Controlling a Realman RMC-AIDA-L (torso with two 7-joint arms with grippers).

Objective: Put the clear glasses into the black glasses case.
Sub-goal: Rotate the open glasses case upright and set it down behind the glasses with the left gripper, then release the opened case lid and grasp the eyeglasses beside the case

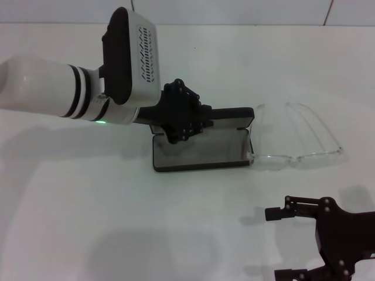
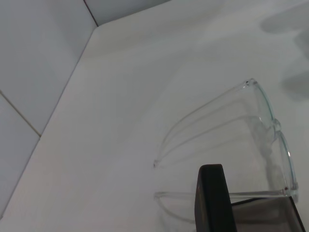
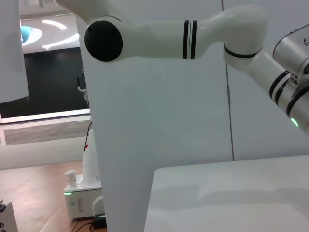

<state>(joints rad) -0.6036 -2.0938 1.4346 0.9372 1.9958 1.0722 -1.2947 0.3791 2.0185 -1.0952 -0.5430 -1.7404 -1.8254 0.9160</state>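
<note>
- glasses (image 1: 296,137): clear, glossy plastic
- case (image 1: 199,153): matt black shell, soft grey lining
- table (image 1: 88,211): smooth matt white
- left arm (image 1: 41,88): glossy white casing

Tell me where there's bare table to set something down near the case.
The table is bare in front of the black glasses case, between it and the right gripper. It's crowded at the case: the left gripper sits at its lid, and the clear glasses lie touching its right end.

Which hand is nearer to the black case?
Left. The left hand is right at the open case, over its raised lid at the back. The right hand hangs apart, nearer the robot and off to the case's right.
</note>
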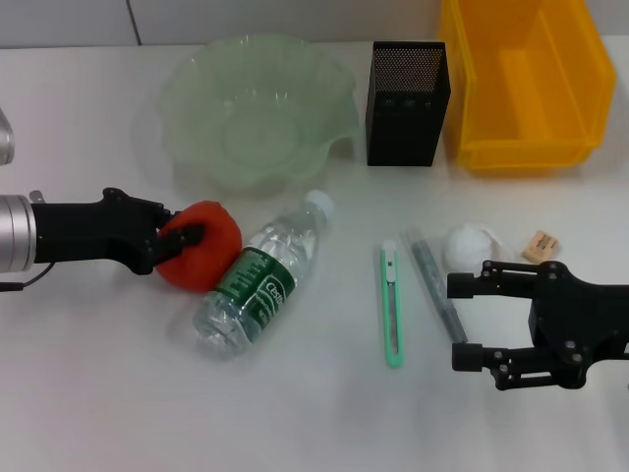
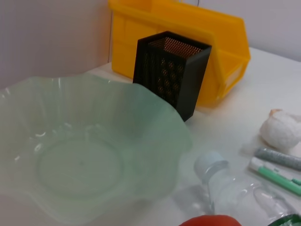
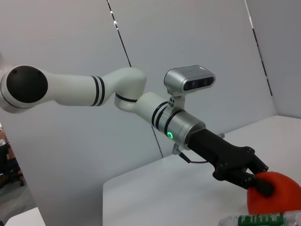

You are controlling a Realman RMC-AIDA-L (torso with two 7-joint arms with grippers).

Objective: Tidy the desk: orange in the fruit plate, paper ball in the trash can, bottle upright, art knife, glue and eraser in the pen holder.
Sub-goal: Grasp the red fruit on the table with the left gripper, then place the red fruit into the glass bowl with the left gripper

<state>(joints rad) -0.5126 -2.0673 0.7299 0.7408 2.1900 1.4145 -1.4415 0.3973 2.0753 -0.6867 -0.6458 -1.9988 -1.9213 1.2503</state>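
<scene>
Presently the left gripper is clamped on the orange, beside the toppled bottle. Right gripper idle, fingers apart, near the art knife.

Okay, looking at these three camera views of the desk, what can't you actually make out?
- Orange: its left side is hidden by the left hand in the head view; the left wrist view cuts it at the edge.
- Pen holder: the inside is too dark to see in the head view.
- Bottle: label text too small.
- Eraser: markings too small.
- Right hand: open beside the glue; absent from its own wrist view.
</scene>
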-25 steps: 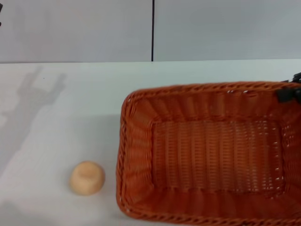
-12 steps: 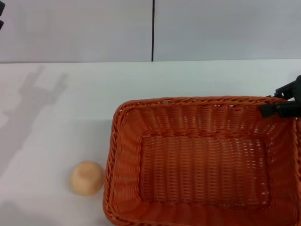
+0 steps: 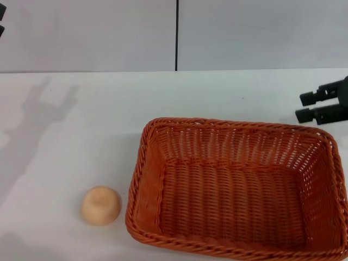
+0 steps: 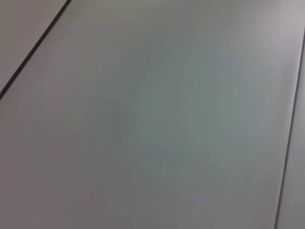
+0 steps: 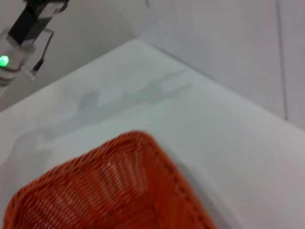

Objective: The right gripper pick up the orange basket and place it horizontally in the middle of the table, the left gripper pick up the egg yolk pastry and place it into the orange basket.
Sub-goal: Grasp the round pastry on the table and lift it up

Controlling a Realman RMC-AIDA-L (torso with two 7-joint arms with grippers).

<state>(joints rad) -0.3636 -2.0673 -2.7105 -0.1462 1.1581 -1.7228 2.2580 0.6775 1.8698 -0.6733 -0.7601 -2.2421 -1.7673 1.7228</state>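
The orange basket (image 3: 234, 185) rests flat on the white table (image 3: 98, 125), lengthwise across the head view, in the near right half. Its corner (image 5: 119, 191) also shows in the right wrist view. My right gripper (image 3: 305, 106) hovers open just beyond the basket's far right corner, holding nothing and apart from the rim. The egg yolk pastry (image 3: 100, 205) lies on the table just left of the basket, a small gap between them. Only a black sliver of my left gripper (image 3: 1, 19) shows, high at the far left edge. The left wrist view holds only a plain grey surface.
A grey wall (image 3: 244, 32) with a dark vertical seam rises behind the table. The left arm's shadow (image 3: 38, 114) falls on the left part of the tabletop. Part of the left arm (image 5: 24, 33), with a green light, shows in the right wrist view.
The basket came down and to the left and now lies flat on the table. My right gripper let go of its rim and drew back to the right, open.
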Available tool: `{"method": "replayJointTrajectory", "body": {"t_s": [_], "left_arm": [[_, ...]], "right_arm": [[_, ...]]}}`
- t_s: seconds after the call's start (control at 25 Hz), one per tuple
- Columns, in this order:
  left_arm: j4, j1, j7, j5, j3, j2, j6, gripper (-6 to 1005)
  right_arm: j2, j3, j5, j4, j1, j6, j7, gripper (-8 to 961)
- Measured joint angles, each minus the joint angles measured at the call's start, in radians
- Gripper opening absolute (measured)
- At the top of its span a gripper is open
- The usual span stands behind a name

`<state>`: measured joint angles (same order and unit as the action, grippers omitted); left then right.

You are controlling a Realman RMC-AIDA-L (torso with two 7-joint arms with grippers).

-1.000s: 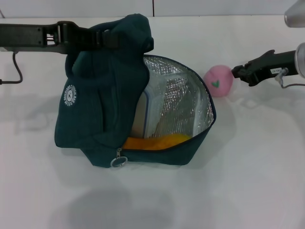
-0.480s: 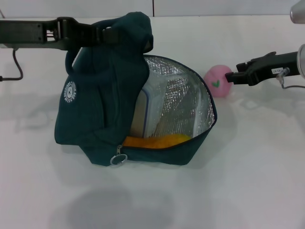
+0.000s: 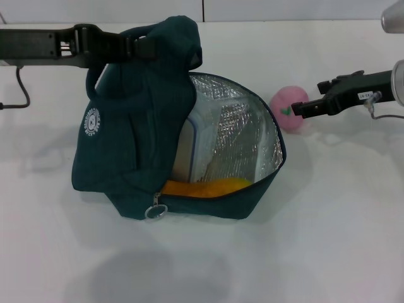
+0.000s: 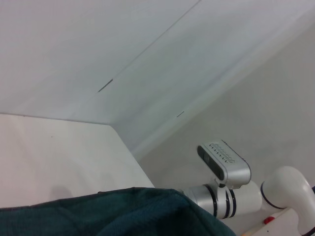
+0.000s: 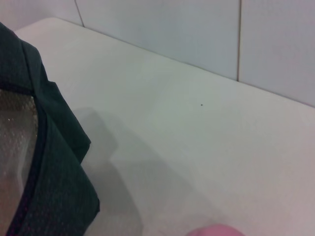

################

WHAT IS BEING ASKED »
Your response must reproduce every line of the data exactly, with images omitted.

ANSWER TO THIS EXERCISE »
Controlling a Realman RMC-AIDA-L (torso with two 7-joint arms with grippers).

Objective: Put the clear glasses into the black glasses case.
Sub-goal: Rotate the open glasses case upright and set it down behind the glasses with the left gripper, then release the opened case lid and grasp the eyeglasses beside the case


<state>(joints rad) -0.6036 -2.0938 1.4346 0.9372 1.9958 1.0722 -1.2947 0.3791 2.0185 -1.0952 -0.5430 -1.7404 -1.8254 0.9160</state>
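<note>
- glasses (image 1: 296,137): clear, glossy plastic
- case (image 1: 199,153): matt black shell, soft grey lining
- table (image 1: 88,211): smooth matt white
- left arm (image 1: 41,88): glossy white casing

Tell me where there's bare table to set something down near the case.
The table is bare in front of the black glasses case, between it and the right gripper. It's crowded at the case: the left gripper sits at its lid, and the clear glasses lie touching its right end.

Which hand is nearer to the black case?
Left. The left hand is right at the open case, over its raised lid at the back. The right hand hangs apart, nearer the robot and off to the case's right.
</note>
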
You are controlling a Realman RMC-AIDA-L (torso with two 7-joint arms with grippers).

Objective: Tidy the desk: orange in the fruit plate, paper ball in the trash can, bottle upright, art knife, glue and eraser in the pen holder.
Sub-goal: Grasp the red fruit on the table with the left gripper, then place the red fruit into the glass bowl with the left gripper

<state>(joints rad) -0.5126 -2.0673 0.7299 0.7408 2.1900 1.4145 -1.4415 0.3973 2.0753 -0.6867 -0.6458 -1.9988 -1.9213 1.2503</state>
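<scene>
Presently the left gripper is clamped on the orange, beside the toppled bottle. Right gripper idle, fingers apart, near the art knife.

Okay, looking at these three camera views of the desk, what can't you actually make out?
- Orange: its left side is hidden by the left hand in the head view; the left wrist view cuts it at the edge.
- Pen holder: the inside is too dark to see in the head view.
- Bottle: label text too small.
- Eraser: markings too small.
- Right hand: open beside the glue; absent from its own wrist view.
</scene>
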-25 steps: 
-12 steps: 
+0 steps: 
+0 steps: 
+0 steps: 

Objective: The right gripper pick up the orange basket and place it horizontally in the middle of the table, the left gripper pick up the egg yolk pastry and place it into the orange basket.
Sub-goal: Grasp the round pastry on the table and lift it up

Controlling a Realman RMC-AIDA-L (torso with two 7-joint arms with grippers).

<state>(joints rad) -0.3636 -2.0673 -2.7105 -0.1462 1.1581 -1.7228 2.2580 0.6775 1.8698 -0.6733 -0.7601 -2.2421 -1.7673 1.7228</state>
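The orange basket (image 3: 234, 185) rests flat on the white table (image 3: 98, 125), lengthwise across the head view, in the near right half. Its corner (image 5: 119, 191) also shows in the right wrist view. My right gripper (image 3: 305, 106) hovers open just beyond the basket's far right corner, holding nothing and apart from the rim. The egg yolk pastry (image 3: 100, 205) lies on the table just left of the basket, a small gap between them. Only a black sliver of my left gripper (image 3: 1, 19) shows, high at the far left edge. The left wrist view holds only a plain grey surface.
A grey wall (image 3: 244, 32) with a dark vertical seam rises behind the table. The left arm's shadow (image 3: 38, 114) falls on the left part of the tabletop. Part of the left arm (image 5: 24, 33), with a green light, shows in the right wrist view.
The basket came down and to the left and now lies flat on the table. My right gripper let go of its rim and drew back to the right, open.
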Available tool: `{"method": "replayJointTrajectory", "body": {"t_s": [_], "left_arm": [[_, ...]], "right_arm": [[_, ...]]}}`
- t_s: seconds after the call's start (control at 25 Hz), one per tuple
- Columns, in this order:
  left_arm: j4, j1, j7, j5, j3, j2, j6, gripper (-6 to 1005)
  right_arm: j2, j3, j5, j4, j1, j6, j7, gripper (-8 to 961)
- Measured joint angles, each minus the joint angles measured at the call's start, in radians
- Gripper opening absolute (measured)
- At the top of its span a gripper is open
- The usual span stands behind a name

`<state>`: measured joint angles (same order and unit as the action, grippers omitted); left then right.

You are controlling a Realman RMC-AIDA-L (torso with two 7-joint arms with grippers).

-1.000s: 
-0.480s: 
+0.000s: 
+0.000s: 
+0.000s: 

No more output will be given for this exercise.